_What needs to be done:_
How many of the lines below contain the word "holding"? Only the number is wanted.

_Excerpted data:_
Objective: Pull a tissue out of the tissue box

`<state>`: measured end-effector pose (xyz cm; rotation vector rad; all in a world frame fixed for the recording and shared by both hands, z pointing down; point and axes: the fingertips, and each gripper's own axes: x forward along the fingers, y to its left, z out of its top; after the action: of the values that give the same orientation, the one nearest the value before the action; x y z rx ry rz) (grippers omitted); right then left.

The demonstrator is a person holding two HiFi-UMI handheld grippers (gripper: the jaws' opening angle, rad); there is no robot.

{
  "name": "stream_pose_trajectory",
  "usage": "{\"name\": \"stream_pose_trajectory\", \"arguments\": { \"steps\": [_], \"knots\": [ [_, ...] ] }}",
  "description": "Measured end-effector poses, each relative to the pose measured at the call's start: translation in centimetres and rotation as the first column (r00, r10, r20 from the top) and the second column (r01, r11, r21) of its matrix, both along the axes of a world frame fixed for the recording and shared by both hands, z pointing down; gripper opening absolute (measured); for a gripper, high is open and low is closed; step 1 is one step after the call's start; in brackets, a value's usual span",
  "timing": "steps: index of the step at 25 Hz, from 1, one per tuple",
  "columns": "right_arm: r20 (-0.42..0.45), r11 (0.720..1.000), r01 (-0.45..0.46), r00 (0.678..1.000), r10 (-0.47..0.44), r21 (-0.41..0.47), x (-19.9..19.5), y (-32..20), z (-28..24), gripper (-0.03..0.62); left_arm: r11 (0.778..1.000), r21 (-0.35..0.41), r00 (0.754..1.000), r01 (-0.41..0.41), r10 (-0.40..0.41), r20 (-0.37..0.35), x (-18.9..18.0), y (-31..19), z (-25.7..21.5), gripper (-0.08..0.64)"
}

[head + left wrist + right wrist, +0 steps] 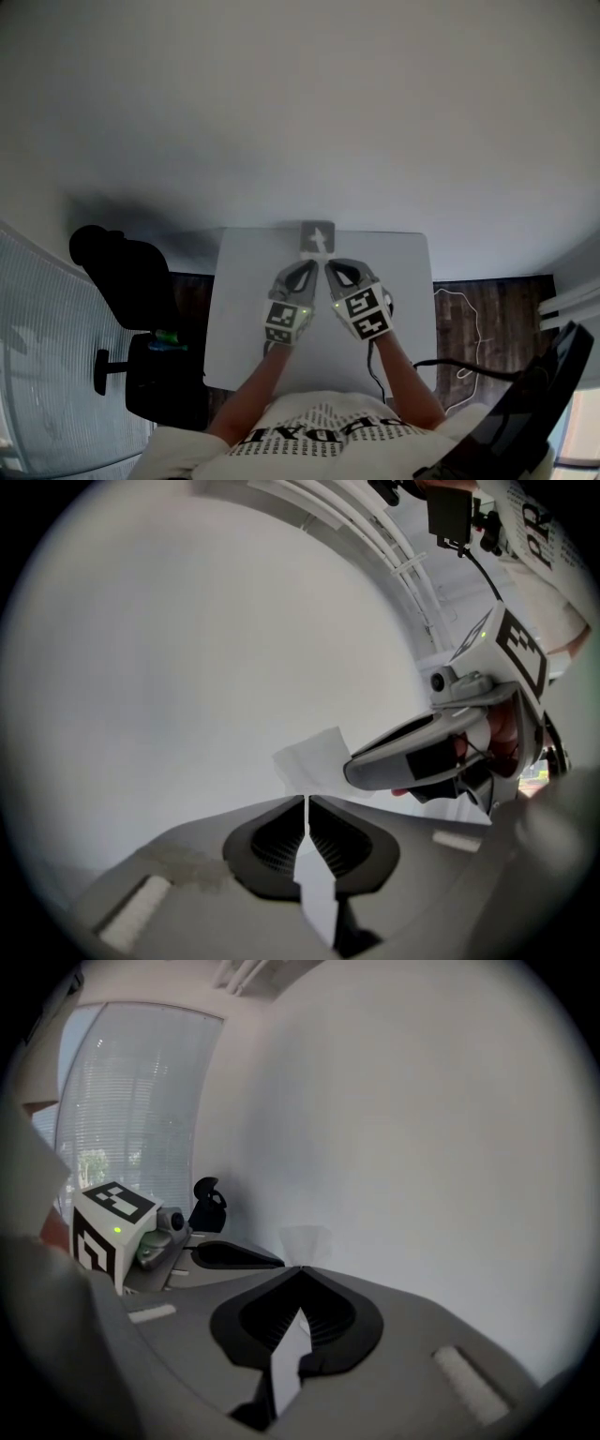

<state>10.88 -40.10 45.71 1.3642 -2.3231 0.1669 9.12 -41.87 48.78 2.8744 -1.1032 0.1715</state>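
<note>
Head view: 2 forearms stretched forward, converging at tissue box | left gripper: jaws pressed together just under tissue | right gripper: clenched, pinching tissue's edge

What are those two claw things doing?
A person holds a gripper in each hand over a white table. The left gripper and the right gripper are both shut on a white tissue, tips close together, right by the grey tissue box at the table's far edge.
</note>
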Motion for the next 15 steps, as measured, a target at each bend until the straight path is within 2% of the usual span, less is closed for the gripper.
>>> {"name": "stream_pose_trajectory", "arguments": {
  "steps": [15],
  "knots": [
    [0.006,1.000,0.001,1.000,-0.001,0.001,0.17,0.37,-0.18,0.009,1.000,0.020,1.000,0.002,-0.002,0.006,0.31,-0.33,-0.52,0.006]
  ]
}}
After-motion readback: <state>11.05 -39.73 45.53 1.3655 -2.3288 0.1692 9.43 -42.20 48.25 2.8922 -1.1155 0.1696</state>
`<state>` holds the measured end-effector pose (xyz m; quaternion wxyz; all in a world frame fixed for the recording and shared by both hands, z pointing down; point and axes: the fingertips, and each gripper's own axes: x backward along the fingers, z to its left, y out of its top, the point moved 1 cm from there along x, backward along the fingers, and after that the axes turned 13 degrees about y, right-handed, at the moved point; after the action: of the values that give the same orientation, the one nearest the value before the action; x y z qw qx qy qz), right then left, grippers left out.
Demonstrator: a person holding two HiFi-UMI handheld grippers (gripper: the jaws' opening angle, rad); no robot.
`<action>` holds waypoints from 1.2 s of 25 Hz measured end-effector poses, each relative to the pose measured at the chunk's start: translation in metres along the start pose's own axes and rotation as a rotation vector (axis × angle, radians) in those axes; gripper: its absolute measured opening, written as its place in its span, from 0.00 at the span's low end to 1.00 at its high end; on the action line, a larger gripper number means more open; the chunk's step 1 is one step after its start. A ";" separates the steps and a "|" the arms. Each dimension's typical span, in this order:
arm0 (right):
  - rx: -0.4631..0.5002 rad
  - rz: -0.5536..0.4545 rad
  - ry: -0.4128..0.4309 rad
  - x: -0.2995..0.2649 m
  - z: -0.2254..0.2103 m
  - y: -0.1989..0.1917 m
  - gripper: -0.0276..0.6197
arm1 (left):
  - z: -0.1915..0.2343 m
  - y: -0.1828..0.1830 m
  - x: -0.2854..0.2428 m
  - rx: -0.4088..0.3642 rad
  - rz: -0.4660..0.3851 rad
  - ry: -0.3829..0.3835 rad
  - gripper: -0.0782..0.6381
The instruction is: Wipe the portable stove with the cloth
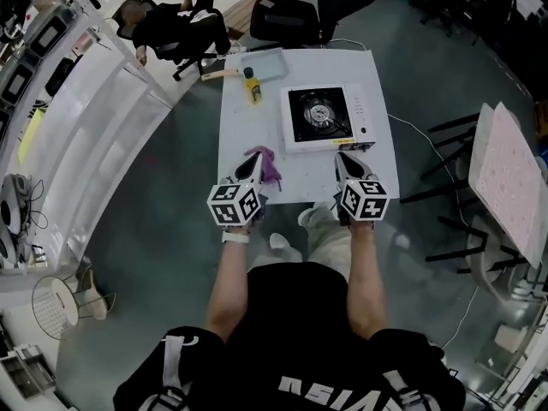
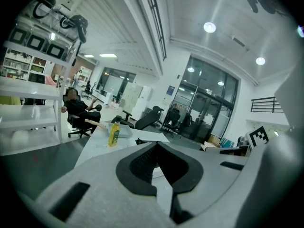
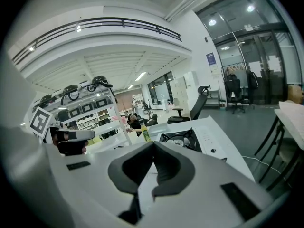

_Answer box:_
2